Task description: Your task is to show every line in the listing below that includes "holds".

Top of Data provided

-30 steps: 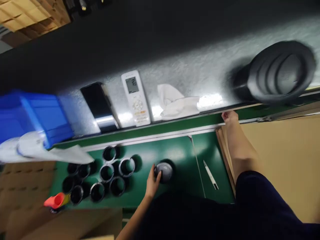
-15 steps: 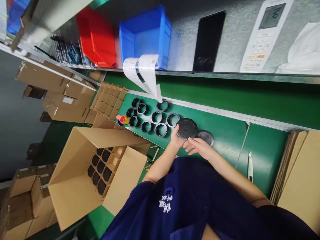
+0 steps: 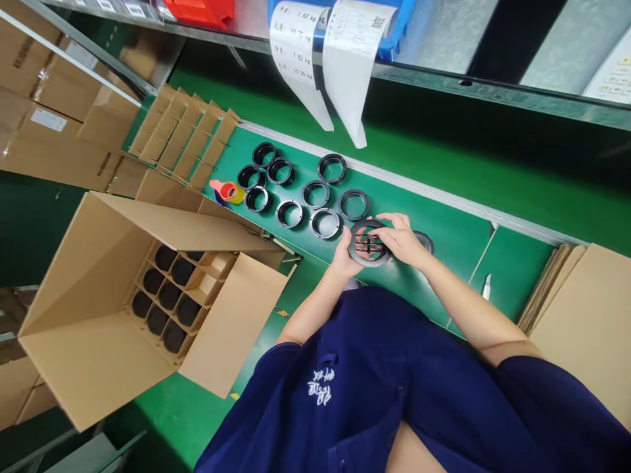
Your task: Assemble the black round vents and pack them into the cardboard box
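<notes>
My left hand [image 3: 346,258] is closed on the left side of a black round ring [image 3: 353,248] with thin crossbars over its open middle. Fingers of that hand show through the opening from behind. My right hand [image 3: 403,242] bends over the ring's right edge, its fingertips on the rim and near the crossbars, one finger stretched out above. Partly hidden behind my right hand, a dark round part [image 3: 424,243] lies on the green tabletop [image 3: 444,276]. Several black collars [image 3: 325,224] stand on the table to the left of my hands.
An open carton [image 3: 89,355] with dividers and dark round pieces stands at the left. Cardboard dividers [image 3: 182,135], a tape roll [image 3: 229,192], a cutter knife [image 3: 487,287] and stacked cardboard [image 3: 582,289] lie around. Printed labels [image 3: 350,66] hang from the shelf above.
The held piece showed a solid black face; now an open ring with crossbars shows. My right hand has moved up onto its right edge. The view has shifted closer to the table.
</notes>
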Demonstrator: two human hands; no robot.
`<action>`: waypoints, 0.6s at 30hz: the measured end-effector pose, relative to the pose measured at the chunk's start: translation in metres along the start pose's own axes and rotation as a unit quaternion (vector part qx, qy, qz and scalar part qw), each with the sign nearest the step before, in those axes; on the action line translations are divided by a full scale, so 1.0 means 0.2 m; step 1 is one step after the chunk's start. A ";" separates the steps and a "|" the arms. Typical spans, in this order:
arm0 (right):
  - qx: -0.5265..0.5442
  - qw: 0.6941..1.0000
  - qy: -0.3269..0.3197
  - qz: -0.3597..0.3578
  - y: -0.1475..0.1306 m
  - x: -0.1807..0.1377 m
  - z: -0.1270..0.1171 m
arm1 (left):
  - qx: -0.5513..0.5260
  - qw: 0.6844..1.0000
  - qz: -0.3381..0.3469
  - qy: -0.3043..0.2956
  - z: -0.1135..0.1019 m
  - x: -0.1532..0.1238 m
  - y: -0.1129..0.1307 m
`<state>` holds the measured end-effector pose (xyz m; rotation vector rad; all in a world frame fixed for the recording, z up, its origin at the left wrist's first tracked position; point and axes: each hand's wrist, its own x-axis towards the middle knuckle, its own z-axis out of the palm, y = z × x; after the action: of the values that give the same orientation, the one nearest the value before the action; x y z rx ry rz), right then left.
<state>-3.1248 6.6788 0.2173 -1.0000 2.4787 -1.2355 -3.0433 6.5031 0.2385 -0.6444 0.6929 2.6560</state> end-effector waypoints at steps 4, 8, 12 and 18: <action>0.067 0.997 0.006 0.035 -0.05 0.04 0.00 | -0.030 0.999 -0.013 0.004 -0.03 -0.01 0.06; 0.047 0.998 0.019 0.025 -0.09 0.05 0.05 | -0.055 0.998 -0.021 0.015 -0.08 0.00 0.12; -0.051 0.993 -0.074 -0.076 -0.09 -0.01 0.19 | -0.042 0.997 -0.046 0.053 -0.18 0.03 0.13; -0.112 0.981 -0.161 -0.006 -0.04 0.11 0.37 | -0.018 0.995 -0.070 0.066 -0.29 0.09 0.12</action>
<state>-3.1054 6.6148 0.1794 -1.1649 2.3883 -0.7352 -3.0485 6.4570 0.1926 -0.8534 0.6125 2.5203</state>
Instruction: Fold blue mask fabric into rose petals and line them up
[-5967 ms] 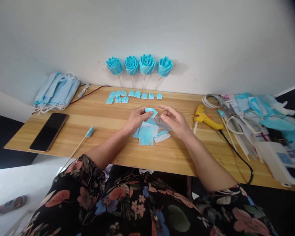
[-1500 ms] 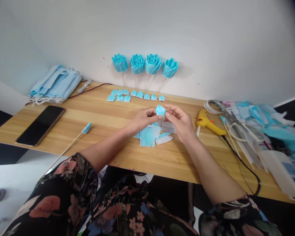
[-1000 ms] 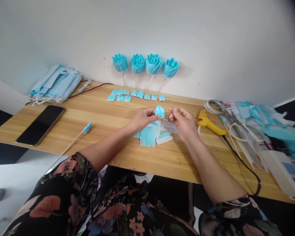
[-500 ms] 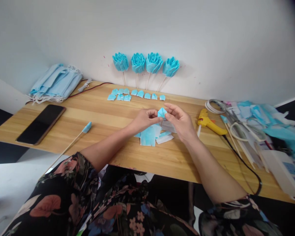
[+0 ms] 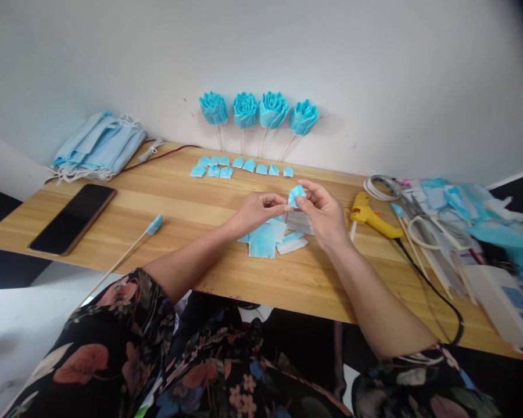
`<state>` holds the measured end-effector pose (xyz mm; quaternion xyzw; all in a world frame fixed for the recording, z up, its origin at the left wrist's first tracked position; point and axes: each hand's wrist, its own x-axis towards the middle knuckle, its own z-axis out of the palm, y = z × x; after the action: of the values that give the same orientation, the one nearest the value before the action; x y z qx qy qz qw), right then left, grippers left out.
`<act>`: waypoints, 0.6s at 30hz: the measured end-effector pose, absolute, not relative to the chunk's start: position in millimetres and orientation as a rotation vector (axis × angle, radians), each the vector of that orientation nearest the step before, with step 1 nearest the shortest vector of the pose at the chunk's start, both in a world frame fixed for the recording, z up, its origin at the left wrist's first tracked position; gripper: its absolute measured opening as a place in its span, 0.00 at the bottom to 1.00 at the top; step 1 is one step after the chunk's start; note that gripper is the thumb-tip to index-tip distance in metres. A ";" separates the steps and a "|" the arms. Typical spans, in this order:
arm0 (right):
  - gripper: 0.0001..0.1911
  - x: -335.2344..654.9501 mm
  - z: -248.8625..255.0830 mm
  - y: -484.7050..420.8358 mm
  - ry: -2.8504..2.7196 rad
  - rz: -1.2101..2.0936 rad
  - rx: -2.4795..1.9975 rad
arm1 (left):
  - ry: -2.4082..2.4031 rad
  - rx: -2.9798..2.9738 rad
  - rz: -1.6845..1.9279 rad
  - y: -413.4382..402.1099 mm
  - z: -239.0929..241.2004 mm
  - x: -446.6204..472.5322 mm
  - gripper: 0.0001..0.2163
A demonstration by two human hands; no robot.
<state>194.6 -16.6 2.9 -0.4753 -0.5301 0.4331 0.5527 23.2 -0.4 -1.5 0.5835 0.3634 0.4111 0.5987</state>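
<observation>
Between my hands is a small folded blue petal point(image 5: 296, 195) of mask fabric, raised above the table. My right hand point(image 5: 325, 213) pinches its right side between thumb and fingers. My left hand point(image 5: 261, 212) is closed, its thumb and fingertips at the petal's lower left edge. Under my hands lie flat blue fabric pieces point(image 5: 262, 241) and white-edged scraps point(image 5: 292, 244), partly covered by my fingers. Farther back, folded petals point(image 5: 249, 165) lie in rows. Left of my left forearm, a stick with a blue bud point(image 5: 154, 224) sticks out over the table's front edge.
Several blue flowers on sticks point(image 5: 245, 110) lean on the wall. At left are stacked masks point(image 5: 100, 145) and a phone point(image 5: 72, 220). On the right lie a yellow glue gun point(image 5: 372, 216), a tape roll point(image 5: 382, 188), scissors point(image 5: 422, 232) and blue scraps point(image 5: 497, 226).
The folded petal has moved slightly right and tilted, and my right hand has shifted its hold on it. My left fingertips have moved a little toward its lower edge.
</observation>
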 end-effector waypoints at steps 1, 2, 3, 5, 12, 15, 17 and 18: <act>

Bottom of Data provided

Response box:
`<state>` holds the measured end-effector pose (xyz m; rotation vector rad; all in a world frame fixed for the recording, z up, its origin at the left wrist's first tracked position; point and axes: each hand's wrist, its own x-axis towards the middle knuckle, its own z-axis out of the palm, y = z × x; after the action: of the values that give the same orientation, the one nearest the value before the action; x y z rx ry rz), right then left.
`<state>` holds the measured end-effector pose (xyz mm; quaternion xyzw; all in a world frame fixed for the recording, z up, its origin at the left wrist's first tracked position; point and axes: each hand's wrist, its own x-axis towards the middle knuckle, its own z-axis out of the palm, y = z × x; after the action: of the values that give the same orientation, the one nearest the value before the action; x y z qx qy qz qw), right then left, grippers left out.

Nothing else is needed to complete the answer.